__Task statement__. Return the whole listing unchanged. Drop the images.

__Recorded information__.
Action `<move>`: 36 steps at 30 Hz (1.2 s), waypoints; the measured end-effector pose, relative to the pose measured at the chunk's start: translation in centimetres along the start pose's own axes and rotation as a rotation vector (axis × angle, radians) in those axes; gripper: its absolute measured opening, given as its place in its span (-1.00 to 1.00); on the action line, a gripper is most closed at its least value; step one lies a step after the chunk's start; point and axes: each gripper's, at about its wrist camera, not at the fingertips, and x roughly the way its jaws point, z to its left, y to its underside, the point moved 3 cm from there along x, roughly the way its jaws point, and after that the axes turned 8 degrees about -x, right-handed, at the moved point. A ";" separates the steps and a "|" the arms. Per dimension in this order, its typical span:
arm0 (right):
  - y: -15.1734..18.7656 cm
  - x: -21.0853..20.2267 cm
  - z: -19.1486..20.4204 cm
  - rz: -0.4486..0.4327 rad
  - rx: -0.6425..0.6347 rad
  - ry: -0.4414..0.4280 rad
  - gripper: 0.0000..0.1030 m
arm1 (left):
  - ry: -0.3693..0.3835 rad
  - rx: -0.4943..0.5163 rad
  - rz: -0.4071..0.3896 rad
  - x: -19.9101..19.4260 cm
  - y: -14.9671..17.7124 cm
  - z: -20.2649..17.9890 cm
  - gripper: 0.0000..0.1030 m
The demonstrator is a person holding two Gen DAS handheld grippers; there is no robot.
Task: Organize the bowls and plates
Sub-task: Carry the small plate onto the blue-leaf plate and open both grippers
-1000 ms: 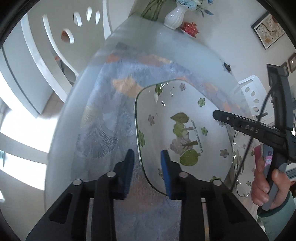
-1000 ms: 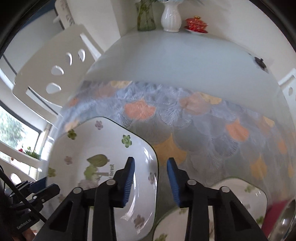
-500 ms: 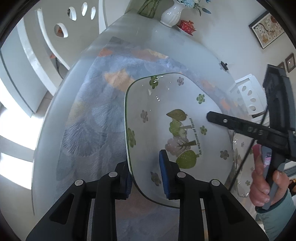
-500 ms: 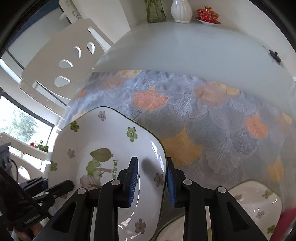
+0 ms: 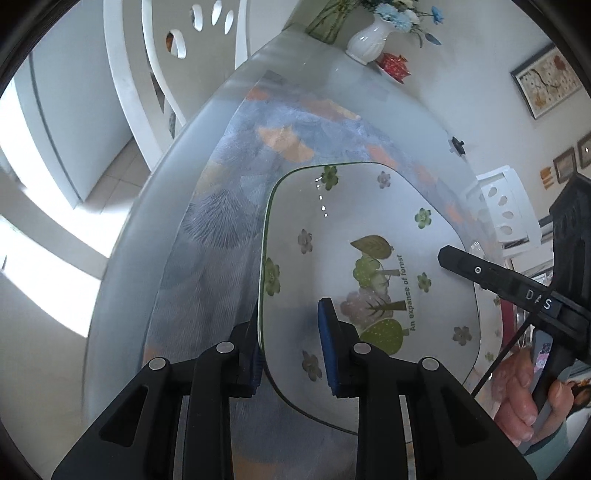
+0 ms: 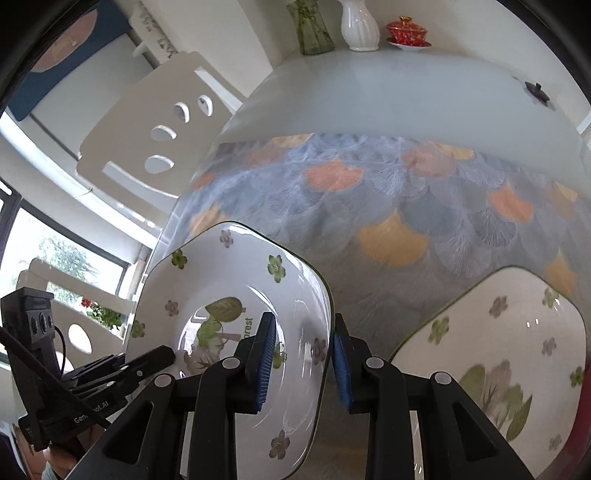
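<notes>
A white square plate [image 5: 369, 229] with flowers and trees printed on it is held by both grippers above the patterned mat [image 5: 229, 229]. My left gripper [image 5: 291, 339] is shut on its near left rim, one blue pad on top and one underneath. In the right wrist view the same plate [image 6: 229, 280] tilts, and my right gripper [image 6: 303, 338] is shut on its right rim. The right gripper's finger [image 5: 448, 254] reaches over the plate's far side, and the left gripper's fingers [image 6: 162, 356] show at the plate's left. A second matching plate [image 6: 509, 332] lies on the mat to the right.
At the table's far end stand a white vase [image 6: 358, 26], a glass vase [image 6: 312, 29] and a red lidded cup [image 6: 406, 31]. A small black object [image 6: 535, 90] lies on the bare glass. White chairs [image 6: 155, 136] flank the table. A hand [image 5: 517, 387] grips the right tool.
The right gripper's jaws narrowed onto the plate's rim. Both grippers shifted together with the plate, and more of the second plate now shows at the right.
</notes>
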 end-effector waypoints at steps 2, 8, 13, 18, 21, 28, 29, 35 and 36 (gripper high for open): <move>0.5 -0.5 0.5 -0.004 -0.008 0.008 -0.45 | -0.005 0.015 -0.001 -0.7 0.5 -0.2 -0.56; 2.6 -2.5 1.7 -0.013 -0.005 -0.005 -0.45 | -0.033 0.059 -0.025 -3.1 2.1 -0.7 -0.55; 4.7 -4.6 2.7 -0.020 0.007 -0.028 -0.45 | -0.064 0.158 -0.060 -6.2 4.3 -1.8 -0.56; 8.4 -7.6 3.7 -0.029 0.042 -0.054 -0.45 | -0.068 0.235 -0.070 -9.2 7.4 -2.5 -0.56; 10.8 -9.4 4.4 -0.033 0.056 -0.055 -0.43 | -0.065 0.244 -0.063 -10.4 9.6 -2.5 -0.56; 17.6 -10.7 5.7 0.023 0.091 -0.063 -0.43 | -0.066 0.229 -0.036 -11.6 14.5 -1.6 -0.56; 18.2 -10.7 5.7 0.033 0.099 -0.071 -0.43 | -0.076 0.241 -0.028 -11.6 15.2 -1.5 -0.56; 22.0 -9.4 5.5 0.077 0.167 -0.121 -0.43 | -0.111 0.258 0.029 -10.4 18.4 -0.2 -0.55; 22.3 -9.2 5.4 0.081 0.173 -0.124 -0.43 | -0.105 0.247 0.034 -10.4 18.8 0.0 -0.55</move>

__Your solution__.
Action `<move>`: 36 steps at 30 Hz (1.2 s), waypoints; the measured end-effector pose, relative to the pose measured at the chunk's start: translation in centimetres along the start pose's own axes and rotation as a rotation vector (axis × angle, radians) in those axes; gripper: its absolute measured opening, given as its place in its span (-1.00 to 1.00); on the action line, a gripper is most closed at its least value; step one lies a step after the chunk's start; point and axes: each gripper's, at about its wrist camera, not at the fingertips, and x roughly the way its jaws point, z to its left, y to its underside, the point moved 3 cm from there along x, roughly the way its jaws point, and after that the axes turned 8 degrees about -x, right-handed, at the moved point. A ";" separates the steps and a "|" the arms. Per dimension in this order, its typical span:
arm0 (right):
  - y: -15.1734..18.7656 cm
  - x: -21.0853..20.2267 cm
  - z: -19.1486..20.4204 cm
  - rz: -0.4486..0.4327 rad
  - rx: -0.6425..0.6347 rad
  - ry: -0.4414..0.4280 rad
  - gripper: 0.0000..0.1030 m
arm1 (left):
  - ry: -0.3693..0.3835 rad
  - rx: -0.4943..0.5163 rad
  - rz: -0.4071..0.3896 rad
  - x: -19.9101..19.4260 cm
  - y: -14.9671..17.7124 cm
  - z: -20.2649..17.9890 cm
  - gripper: 0.0000..0.1030 m
The demonstrator is a person holding two Gen DAS handheld grippers; there is no robot.
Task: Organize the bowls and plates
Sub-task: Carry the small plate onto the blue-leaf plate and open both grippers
-1000 ms: 
-1000 ms: 
-500 ms: 
-500 ms: 
+0 ms: 
+0 ms: 
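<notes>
A white square plate [image 5: 369, 229] with flowers and trees printed on it is held by both grippers above the patterned mat [image 5: 229, 229]. My left gripper [image 5: 291, 339] is shut on its near left rim, one blue pad on top and one underneath. In the right wrist view the same plate [image 6: 229, 280] tilts, and my right gripper [image 6: 303, 338] is shut on its right rim. The right gripper's finger [image 5: 448, 254] reaches over the plate's far side, and the left gripper's fingers [image 6: 162, 356] show at the plate's left. A second matching plate [image 6: 509, 332] lies on the mat to the right.
At the table's far end stand a white vase [image 6: 358, 26], a glass vase [image 6: 312, 29] and a red lidded cup [image 6: 406, 31]. A small black object [image 6: 535, 90] lies on the bare glass. White chairs [image 6: 155, 136] flank the table. A hand [image 5: 517, 387] grips the right tool.
The right gripper's jaws narrowed onto the plate's rim. Both grippers shifted together with the plate, and more of the second plate now shows at the right.
</notes>
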 end-effector waypoints at steps 2, 8, 13, 18, 21, 28, 29, 35 and 36 (gripper high for open): <move>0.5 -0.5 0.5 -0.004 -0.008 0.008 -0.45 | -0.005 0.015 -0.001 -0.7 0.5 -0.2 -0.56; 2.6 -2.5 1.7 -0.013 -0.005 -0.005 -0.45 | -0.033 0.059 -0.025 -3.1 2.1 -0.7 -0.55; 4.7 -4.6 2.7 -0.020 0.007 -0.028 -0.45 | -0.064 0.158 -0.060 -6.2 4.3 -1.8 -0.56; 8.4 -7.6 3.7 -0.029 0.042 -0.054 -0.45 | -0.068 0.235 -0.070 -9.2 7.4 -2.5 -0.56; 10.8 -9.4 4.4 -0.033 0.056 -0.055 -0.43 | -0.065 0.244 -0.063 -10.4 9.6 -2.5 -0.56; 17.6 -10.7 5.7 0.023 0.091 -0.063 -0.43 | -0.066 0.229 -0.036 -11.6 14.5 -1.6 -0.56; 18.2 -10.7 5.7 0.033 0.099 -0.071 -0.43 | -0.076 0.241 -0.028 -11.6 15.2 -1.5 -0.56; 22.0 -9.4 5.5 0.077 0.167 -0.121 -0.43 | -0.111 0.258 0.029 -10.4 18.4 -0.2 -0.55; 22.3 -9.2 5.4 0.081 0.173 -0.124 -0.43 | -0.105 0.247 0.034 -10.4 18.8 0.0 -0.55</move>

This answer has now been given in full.